Posted by on in Studies Blogs

We know that the ancient Romans and Greeks played and sang lots of music and performed lots of dances and dramas and SACRIFICES!!!!  MWA HA HA HA! AND THEN THEY SANG ABOUT THE SACRIFICES! (I like to say sacrifices).

The ancient Greeks and Romans worshipped multiple deities; this we know.  But how did it happen?  What were their rituals, and more importantly, was there any music in those rituals? Why, yes! Yes there was!  And what with sacrifice being the most evil...*cough* I mean, frequent, ritual, what sort of music was played at sacrificium?  PIPE MUSIC!

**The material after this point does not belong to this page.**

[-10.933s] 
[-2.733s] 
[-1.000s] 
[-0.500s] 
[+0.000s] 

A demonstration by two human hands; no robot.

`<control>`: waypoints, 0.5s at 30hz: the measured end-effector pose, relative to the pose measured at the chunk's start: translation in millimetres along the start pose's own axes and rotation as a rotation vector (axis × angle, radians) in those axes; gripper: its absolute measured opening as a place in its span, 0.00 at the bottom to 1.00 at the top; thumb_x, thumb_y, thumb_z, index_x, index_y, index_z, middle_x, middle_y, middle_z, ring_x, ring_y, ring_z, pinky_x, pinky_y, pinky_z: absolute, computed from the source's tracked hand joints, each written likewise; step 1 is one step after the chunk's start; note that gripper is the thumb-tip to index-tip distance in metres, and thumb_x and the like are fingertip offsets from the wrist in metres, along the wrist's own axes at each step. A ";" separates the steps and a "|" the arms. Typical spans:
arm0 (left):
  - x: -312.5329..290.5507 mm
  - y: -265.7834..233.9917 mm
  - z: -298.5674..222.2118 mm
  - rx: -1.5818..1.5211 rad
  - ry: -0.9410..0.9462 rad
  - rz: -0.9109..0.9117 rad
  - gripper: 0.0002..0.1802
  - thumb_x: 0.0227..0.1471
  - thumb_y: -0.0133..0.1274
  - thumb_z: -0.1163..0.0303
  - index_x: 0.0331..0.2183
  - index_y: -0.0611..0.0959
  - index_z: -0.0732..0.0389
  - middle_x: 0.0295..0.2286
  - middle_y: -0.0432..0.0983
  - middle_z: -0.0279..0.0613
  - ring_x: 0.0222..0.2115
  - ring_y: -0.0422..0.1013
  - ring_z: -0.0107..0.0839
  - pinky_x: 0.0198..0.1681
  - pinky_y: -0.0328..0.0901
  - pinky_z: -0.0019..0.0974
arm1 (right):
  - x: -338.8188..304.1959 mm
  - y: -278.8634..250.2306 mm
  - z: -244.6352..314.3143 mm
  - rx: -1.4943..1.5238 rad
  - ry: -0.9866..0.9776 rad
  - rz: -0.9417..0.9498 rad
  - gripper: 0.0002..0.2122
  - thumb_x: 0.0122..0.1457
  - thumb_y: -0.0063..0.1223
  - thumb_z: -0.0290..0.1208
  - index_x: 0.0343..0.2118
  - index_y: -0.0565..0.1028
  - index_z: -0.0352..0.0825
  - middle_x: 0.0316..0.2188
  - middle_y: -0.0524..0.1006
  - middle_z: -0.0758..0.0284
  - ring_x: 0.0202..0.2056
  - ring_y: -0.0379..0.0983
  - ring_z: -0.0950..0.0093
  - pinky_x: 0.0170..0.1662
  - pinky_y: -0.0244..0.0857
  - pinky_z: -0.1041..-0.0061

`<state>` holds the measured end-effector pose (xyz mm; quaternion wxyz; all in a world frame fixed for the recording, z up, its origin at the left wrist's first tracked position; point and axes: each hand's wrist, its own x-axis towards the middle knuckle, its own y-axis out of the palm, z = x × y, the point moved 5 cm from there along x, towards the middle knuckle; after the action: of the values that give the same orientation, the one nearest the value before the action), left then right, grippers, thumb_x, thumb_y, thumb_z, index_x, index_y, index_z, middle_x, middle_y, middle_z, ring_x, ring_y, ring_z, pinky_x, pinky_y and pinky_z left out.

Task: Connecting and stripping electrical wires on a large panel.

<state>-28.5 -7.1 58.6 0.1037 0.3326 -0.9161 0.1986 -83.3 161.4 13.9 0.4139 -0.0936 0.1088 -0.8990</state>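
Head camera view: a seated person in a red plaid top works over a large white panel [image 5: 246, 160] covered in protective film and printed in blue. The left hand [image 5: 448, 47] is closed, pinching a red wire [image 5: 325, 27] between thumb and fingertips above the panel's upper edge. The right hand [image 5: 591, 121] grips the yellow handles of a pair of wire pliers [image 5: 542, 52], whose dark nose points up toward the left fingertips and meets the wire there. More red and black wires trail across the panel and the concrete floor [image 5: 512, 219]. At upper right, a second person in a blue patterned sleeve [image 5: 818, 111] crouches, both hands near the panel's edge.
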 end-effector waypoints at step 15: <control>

According to "Music in Pagan and Christian Antiquity" by Johannes Quasten, the bad bad ancient Pagans used to celebrate evil animal sacrifices with loud, blaring, and annoying aulos music.  Today, we know that the sacrifices weren't evil at all. According to "Introduction to Roman Religion" by John Scheid:

"The term sacer...referred to ownership....what was sacer was that which had been dedicated and consecrated to the gods'.  The sacred was not, strictly speaking, a divine quality recognised to be posessed by a being or a thing. Rather, it was a quality that men ascribed to beings or things. The gods were not sacred, and conversely, no object could be considered to be divine.  The sacred was not a 'magic force' placed in an object, but simply a juridical quality possessed by that object.  Like all public property, the property of the gods was inviolable, the more so because its owners were terribly superior to men and their vengeance was inexorable. The true meaning of sacrelige was infringement of divine property."  


AHA! So, 'sacrifice' (in Roman terms) meant dedicating something as the property of the Gods'!  And in the case of the public sacrifice, it meant the life of an animal as property of the Gods', but not the flesh.  We get to eat the flesh, the Gods get the life of the animal. Something to celebrate, certainly!

So what was that loud blaring instrument? A reed instrument known in Greece as the Aulos and in Rome as the Tibia.  Made from canes of the arundo donax plant (nowadays used to fabricate saxophone reeds), each aulos was a pair of instruments made from the sounding reed (which went in the mouth), two carven bulbs under that, and under that was the long cane with holes bored for the fingers to play on. 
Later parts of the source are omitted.